- Work required
Only one stretch of the records below is wanted: the lines from the one holding "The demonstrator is" through the one holding "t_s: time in". Return it exactly, both ends included.

- Exercise materials
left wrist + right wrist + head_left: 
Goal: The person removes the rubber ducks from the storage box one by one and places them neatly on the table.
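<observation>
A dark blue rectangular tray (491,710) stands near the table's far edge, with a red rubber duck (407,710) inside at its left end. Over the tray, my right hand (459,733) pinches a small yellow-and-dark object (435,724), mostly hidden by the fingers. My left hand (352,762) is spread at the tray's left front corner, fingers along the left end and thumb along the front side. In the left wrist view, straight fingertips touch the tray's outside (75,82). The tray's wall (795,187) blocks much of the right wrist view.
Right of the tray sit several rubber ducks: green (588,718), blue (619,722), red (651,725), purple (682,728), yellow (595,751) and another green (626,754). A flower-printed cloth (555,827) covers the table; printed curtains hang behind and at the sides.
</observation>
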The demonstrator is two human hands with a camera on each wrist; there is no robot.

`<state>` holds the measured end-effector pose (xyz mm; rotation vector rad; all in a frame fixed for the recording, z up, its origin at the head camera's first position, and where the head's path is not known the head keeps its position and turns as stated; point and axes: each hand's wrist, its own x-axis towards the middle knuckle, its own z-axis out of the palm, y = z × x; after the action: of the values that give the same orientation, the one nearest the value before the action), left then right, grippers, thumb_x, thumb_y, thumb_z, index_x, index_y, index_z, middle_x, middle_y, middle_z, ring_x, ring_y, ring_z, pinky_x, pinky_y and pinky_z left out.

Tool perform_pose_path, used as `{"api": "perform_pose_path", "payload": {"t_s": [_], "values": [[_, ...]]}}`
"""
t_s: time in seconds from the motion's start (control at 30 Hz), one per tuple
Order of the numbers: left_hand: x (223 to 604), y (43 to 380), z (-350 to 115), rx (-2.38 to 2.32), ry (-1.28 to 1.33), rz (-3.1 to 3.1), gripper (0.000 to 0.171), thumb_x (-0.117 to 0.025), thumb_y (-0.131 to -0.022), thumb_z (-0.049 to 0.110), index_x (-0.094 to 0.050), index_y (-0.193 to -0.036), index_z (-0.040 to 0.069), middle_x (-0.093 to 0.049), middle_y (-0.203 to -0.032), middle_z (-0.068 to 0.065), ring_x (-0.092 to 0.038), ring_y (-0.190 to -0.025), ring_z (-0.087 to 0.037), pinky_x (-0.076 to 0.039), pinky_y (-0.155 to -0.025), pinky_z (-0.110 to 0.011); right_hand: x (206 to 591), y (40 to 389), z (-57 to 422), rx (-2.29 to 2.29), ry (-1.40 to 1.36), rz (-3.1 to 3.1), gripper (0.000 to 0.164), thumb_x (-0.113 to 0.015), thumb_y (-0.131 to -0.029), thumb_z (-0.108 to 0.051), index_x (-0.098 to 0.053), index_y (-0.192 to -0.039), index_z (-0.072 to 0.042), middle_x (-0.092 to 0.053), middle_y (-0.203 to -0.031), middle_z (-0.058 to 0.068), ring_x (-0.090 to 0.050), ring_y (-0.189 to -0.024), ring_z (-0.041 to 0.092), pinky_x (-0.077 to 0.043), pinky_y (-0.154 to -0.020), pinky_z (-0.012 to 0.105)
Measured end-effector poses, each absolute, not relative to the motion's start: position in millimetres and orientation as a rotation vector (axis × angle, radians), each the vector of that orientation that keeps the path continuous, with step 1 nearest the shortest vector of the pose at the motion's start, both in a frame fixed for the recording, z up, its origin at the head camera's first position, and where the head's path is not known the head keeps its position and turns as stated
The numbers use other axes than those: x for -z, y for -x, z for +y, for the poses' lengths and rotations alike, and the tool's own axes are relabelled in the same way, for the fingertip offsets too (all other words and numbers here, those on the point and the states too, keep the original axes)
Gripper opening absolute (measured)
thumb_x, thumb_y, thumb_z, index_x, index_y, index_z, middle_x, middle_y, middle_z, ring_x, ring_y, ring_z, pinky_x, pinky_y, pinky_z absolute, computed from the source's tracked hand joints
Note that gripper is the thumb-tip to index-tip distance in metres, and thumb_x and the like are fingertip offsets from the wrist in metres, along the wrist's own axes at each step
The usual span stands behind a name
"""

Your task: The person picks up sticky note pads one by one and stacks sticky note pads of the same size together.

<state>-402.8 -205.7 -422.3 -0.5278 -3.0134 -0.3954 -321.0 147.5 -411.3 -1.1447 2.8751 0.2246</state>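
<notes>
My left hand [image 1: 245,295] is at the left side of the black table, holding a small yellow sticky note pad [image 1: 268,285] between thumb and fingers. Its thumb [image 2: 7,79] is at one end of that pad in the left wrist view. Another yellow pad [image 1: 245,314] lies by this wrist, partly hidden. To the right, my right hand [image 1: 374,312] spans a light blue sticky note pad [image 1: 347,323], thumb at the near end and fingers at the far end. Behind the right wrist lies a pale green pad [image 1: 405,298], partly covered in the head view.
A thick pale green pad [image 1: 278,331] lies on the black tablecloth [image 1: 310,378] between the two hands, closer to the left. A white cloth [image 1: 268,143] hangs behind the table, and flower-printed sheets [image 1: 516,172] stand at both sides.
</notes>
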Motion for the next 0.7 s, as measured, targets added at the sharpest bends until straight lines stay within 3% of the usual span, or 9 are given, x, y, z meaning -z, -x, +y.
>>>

- Solution for this task
The demonstrator is two human hands with a camera on each wrist; there is no robot.

`<state>` holds the measured end-effector pose (xyz mm; rotation vector rad; all in a frame fixed for the recording, z up, its origin at the head camera's first position, and where the head's path is not known the head keeps its position and turns as stated; point and axes: each hand's wrist, its own x-axis towards the middle knuckle, its own z-axis out of the palm, y = z × x; after the action: of the values that give the same orientation, the one nearest the value before the action), left then right, grippers, thumb_x, thumb_y, thumb_z, index_x, index_y, index_z, middle_x, middle_y, middle_z, ring_x, ring_y, ring_z, pinky_x, pinky_y and pinky_z left out.

Tool perform_pose_path, used as `{"api": "perform_pose_path", "payload": {"t_s": [_], "values": [[_, ...]]}}`
"""
t_s: time in seconds from the motion's start (control at 30 Hz), one per tuple

This answer requires nothing else.